AIM OF THE EXERCISE - Your answer should consist only of the lines below from the one with "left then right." through the one with "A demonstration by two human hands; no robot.", copied exactly.

____________________

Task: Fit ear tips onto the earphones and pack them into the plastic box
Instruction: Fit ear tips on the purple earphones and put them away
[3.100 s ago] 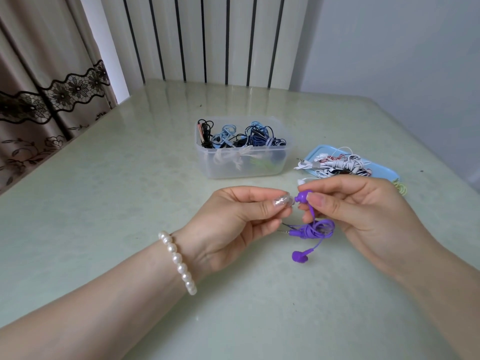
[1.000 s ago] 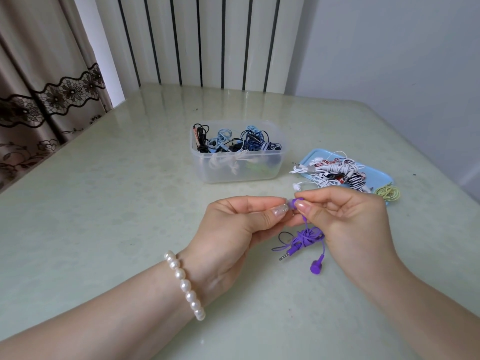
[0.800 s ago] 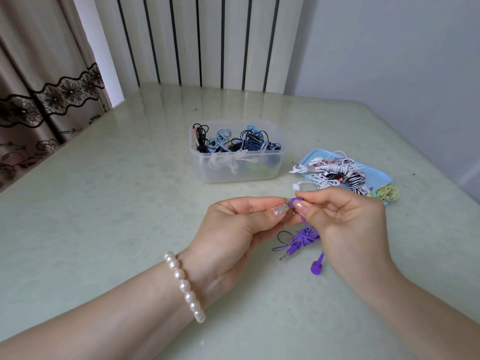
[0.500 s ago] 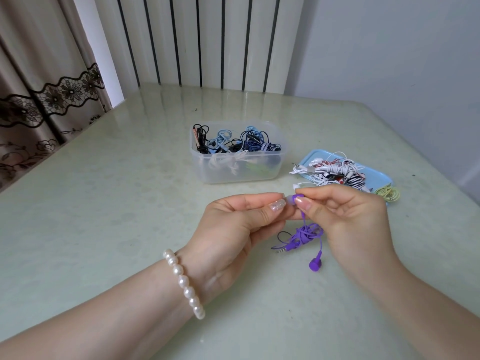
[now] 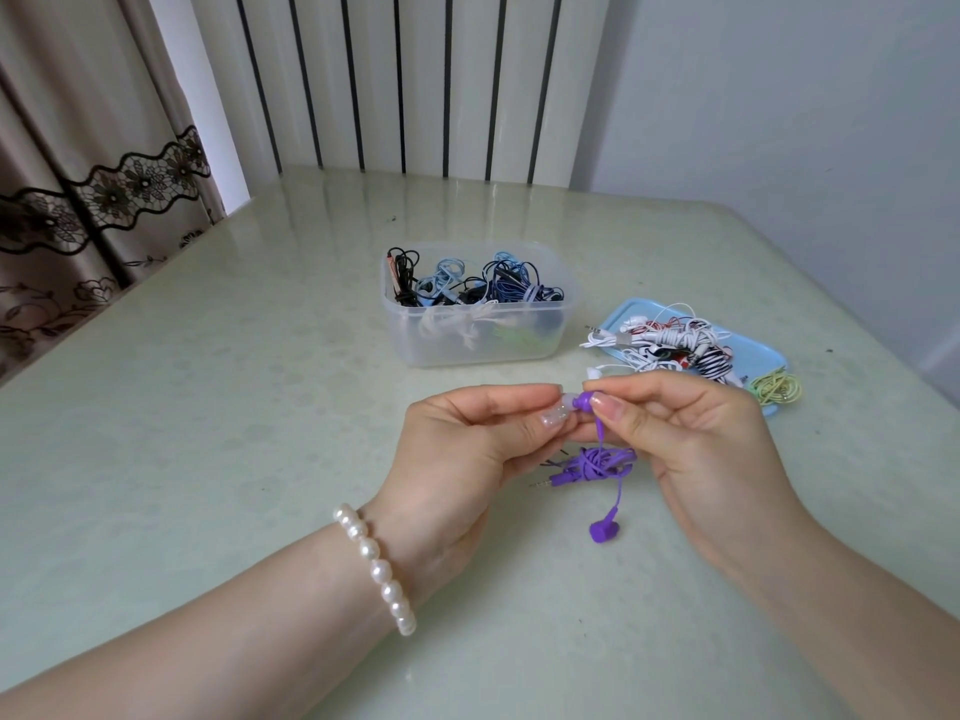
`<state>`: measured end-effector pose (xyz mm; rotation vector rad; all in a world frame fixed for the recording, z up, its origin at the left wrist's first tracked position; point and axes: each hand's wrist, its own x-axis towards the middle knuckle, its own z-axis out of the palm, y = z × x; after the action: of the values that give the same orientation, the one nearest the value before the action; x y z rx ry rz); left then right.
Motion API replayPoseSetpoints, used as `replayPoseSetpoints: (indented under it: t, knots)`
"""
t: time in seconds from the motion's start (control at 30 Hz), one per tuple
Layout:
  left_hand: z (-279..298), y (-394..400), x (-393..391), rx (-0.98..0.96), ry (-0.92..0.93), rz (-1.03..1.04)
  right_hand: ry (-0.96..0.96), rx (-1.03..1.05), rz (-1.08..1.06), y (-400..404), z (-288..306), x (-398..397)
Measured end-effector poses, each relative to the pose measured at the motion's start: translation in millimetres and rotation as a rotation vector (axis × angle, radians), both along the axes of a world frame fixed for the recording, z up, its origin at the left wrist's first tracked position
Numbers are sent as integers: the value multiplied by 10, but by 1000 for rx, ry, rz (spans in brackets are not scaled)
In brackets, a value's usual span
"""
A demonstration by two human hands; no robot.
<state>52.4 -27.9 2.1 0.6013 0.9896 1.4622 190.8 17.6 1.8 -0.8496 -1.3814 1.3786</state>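
- Left hand (image 5: 467, 449) over middle of desk (image 5: 208, 433), thumb and forefinger pinching clear ear tip (image 5: 563, 405), pearl bracelet (image 5: 375, 561) on wrist.
- Right hand (image 5: 696, 449) just beside left, thumb and forefinger pinching purple earbud (image 5: 586, 401); ear tip touching earbud nozzle, whether fully seated cannot tell.
- Purple earphones (image 5: 597, 467) hanging below both hands: cord bundle coiled, plug sticking out left, second earbud (image 5: 604, 532) dangling lowest, bare of tip.
- Plastic box (image 5: 478, 345) toward far edge of desk, behind hands, holding tangled black and blue earphones, white and green ones lower down.
- Blue tray (image 5: 618, 319) right of box, near right edge, piled with white, black-striped earphones (image 5: 675, 343).
- Green coiled earphones (image 5: 776, 389) at tray's near right corner.
- Curtain (image 5: 78, 174) beyond left edge, radiator (image 5: 415, 80) beyond far edge.
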Motion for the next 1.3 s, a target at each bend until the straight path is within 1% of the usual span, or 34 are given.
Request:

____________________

ANSWER SPACE -
`<state>`: measured end-effector pose (xyz mm; rotation vector rad; all in a world frame fixed for the recording, z up, its origin at the left wrist's first tracked position; point and axes: each hand's wrist, its own x-axis towards the middle knuckle, its own z-axis out of the palm, y = z × x; after the action: of the values that give the same orientation, the one nearest the value before the action; x y z rx ry rz); left then right.
Motion API replayPoseSetpoints, used as `replayPoseSetpoints: (indented under it: t, knots)`
"""
t: time in seconds from the motion's start (control at 30 Hz), one per tuple
Layout:
  left_hand: z (-279..298), y (-394..400), x (-393..391), rx (-0.98..0.96), ry (-0.92..0.93), rz (-1.03..1.04)
  right_hand: ry (-0.96..0.96), rx (-1.03..1.05), rz (-1.08..1.06), y (-400..404), z (-288..306), x (-398..397)
Measured end-effector poses, each relative to the pose measured at the motion's start: translation in millimetres and rotation as a rotation vector (axis × angle, radians), both along the axes of a world frame fixed for the recording, z up, its origin at the left wrist's first tracked position
Numbers are sent as integers: the value multiplied by 10, but by 1000 for rx, ry, rz (spans in brackets are not scaled)
In brackets, a value's usual span
"""
A demonstration by two human hands; no robot.

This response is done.